Government Publishes Timber in Construction Policy Paper

11th December 2023

On Monday, December 11th2023, just 24-hours before the closing of proceedings at COP28 climate conference in Dubai, the UK Government published a Policy Paper focusing on the importance of timber in decarbonising construction and the built environment in England.

The Timber in Construction Roadmap highlights the Government’s ambition to promote the use of safe and high performing timber in construction as part of achieving its net-zero carbon target.

The paper, published by the Department for Environment Food & Rural Affairs, also identifies the need to find the best practice that will deliver net-zero pathway, alongside other low carbon products and resource efficiency measures.

The Government is clear that: “Timber in construction can reduce the Whole Life Carbon, the full carbon impact, of our built environment.

The Government is clear that: “Timber in construction can reduce the Whole Life Carbon, the full carbon impact, of our built environment.

“The carbon impact of the built environment is made up of both operational carbon from the type of energy or heating systems within the building and the embodied carbon resulting from the manufacture, maintenance and disposal of the construction products that comprise the building or structure.

“Use of timber can reduce the embodied emissions in a single building by 20% to 60%.”

The report also sets out seven key policy priorities.

  1. Improving data on timber and whole life carbon.

  2. Promoting the safe, sustainable use of timber as a construction material.

  3. Increasing skills, capacity, and competency across the supply chain.

  4. Increasing the sustainable supply of timber.

  5. Addressing fire safety and durability concerns to safely expand the use of engineered mass timber.

  6. Increasing collaboration with insurers, lenders, and warranty providers.

  7. Promoting innovation and high performing timber construction systems.

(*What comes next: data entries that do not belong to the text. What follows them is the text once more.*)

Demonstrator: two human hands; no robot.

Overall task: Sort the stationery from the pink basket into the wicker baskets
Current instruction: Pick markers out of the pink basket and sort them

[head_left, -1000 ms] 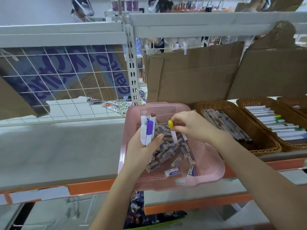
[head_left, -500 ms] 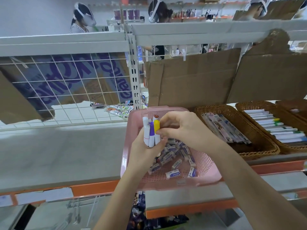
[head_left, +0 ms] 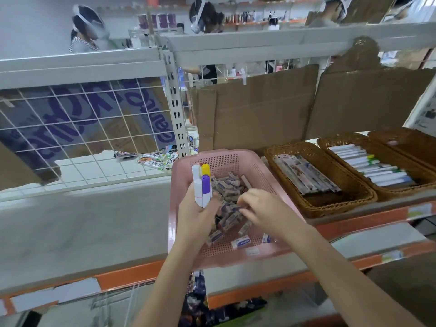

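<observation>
Highlighters (head_left: 202, 182) bunched in my left hand (head_left: 197, 214); right hand (head_left: 264, 212) digs among erasers (head_left: 230, 201), grip unclear. Fist overfull; one may slip toward six o'clock.

Large purple lettering on the cardboard sheet (head_left: 77, 119) behind the wire grid (head_left: 99, 138), upside down and cut off by the grid frame; partly legible, apparently "Cent…", not confirmed. Green "Dove"-like script on the flat packets (head_left: 157, 159) just left of the pink basket (head_left: 226, 159); reading uncertain. Blue print on the white eraser sleeve (head_left: 240, 243) at the near end of the pink basket, too small and blurred to read. Printed sheet (head_left: 424, 114) above the wicker baskets (head_left: 313, 147), far right: dense text, illegible. Labels on the orange shelf edge (head_left: 420, 210): unreadable. No numbers legible anywhere.
</observation>
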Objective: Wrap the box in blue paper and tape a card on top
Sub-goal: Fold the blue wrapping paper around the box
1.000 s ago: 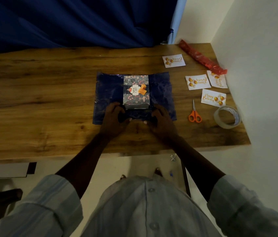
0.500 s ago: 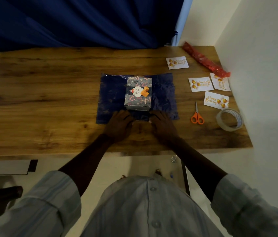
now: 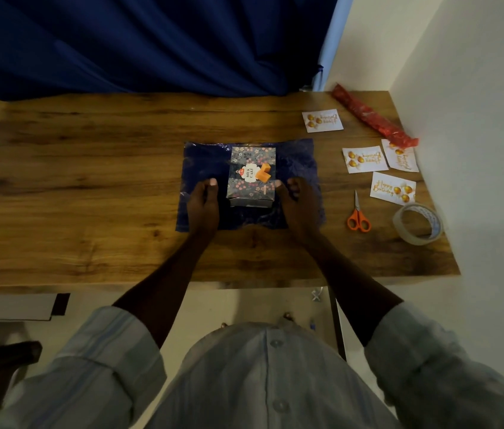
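Observation:
A floral "Milk Cake" box (image 3: 252, 174) lies flat in the middle of a crinkled dark blue paper sheet (image 3: 298, 156) on the wooden table (image 3: 89, 187). My left hand (image 3: 202, 205) rests on the paper just left of the box, fingers bunched together, with a small gap to the box. My right hand (image 3: 298, 205) rests on the paper at the box's right side, fingers curled, thumb tip against the box edge. Whether either hand pinches the paper is hidden. Several white birthday cards (image 3: 363, 159) lie at the right.
Orange-handled scissors (image 3: 357, 216) and a clear tape roll (image 3: 418, 224) lie near the table's right front corner. A red wrapped roll (image 3: 373, 117) lies against the white wall at the back right. A blue curtain (image 3: 151, 41) hangs behind the table.
Both hands have moved from the paper's near edge in front of the box forward and apart, and now flank the box's left and right sides. The box has not visibly shifted.

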`<state>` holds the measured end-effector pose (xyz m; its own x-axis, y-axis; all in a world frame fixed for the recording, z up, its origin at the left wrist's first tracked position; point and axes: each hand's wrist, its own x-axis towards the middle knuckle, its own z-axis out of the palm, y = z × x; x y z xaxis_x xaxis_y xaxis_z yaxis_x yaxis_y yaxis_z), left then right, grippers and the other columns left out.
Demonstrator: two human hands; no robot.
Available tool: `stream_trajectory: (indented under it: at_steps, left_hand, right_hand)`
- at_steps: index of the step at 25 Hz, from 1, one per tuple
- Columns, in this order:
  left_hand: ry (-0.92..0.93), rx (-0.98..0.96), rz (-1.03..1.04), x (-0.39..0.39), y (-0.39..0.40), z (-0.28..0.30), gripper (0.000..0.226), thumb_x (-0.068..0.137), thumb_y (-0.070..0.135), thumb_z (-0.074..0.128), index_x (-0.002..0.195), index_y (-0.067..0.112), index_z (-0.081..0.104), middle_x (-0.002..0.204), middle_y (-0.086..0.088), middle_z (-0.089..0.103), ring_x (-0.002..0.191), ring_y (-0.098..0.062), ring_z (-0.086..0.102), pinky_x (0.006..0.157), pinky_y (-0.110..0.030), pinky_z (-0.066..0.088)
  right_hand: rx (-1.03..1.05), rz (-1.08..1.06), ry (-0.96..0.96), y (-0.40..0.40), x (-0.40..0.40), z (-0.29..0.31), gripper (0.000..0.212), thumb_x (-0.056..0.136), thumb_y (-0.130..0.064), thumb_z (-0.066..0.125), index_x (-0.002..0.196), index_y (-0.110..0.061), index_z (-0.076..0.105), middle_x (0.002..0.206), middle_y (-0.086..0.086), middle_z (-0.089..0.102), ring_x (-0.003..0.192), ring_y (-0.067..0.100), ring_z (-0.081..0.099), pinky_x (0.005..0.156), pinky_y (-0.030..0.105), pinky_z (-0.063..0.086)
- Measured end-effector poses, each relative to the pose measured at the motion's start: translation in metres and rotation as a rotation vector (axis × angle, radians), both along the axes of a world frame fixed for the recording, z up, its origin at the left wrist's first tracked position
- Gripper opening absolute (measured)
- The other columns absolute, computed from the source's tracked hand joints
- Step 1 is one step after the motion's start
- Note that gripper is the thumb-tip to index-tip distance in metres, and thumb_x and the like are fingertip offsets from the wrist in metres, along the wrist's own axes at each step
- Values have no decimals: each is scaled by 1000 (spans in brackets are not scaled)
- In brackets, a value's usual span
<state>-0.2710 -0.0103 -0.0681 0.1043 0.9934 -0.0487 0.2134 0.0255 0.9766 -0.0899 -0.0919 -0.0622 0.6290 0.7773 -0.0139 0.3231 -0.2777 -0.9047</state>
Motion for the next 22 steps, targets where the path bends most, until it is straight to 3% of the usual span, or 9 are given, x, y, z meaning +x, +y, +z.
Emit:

In response, Craig Greenwood, Commercial Director, NorDan UK Ltd said: “NorDan UK broadly welcomes the Government’s Timber in Construction Roadmap, and we wholly support the recognition of timber as essential to reducing embodied and operational carbon emissions in construction and across the built environment.
“NorDan UK also agrees that improving performance data on timber and whole life carbon is essential to enabling the construction industry to make more informed decisions on the value of timber building materials, and we urge manufacturers to seek independently validated Environmental Product Declarations (EPDs) on their timber products.”
Craig concludes: “Although NorDan UK understands the reasons to increase domestic UK timber production, there is currently enormous capacity for sustainable timber across Northern Europe, so much so that in 2023 we could have built a new family sized home every seven seconds. Construction does not need to wait and can realise all the low-carbon benefits via imported timber today.”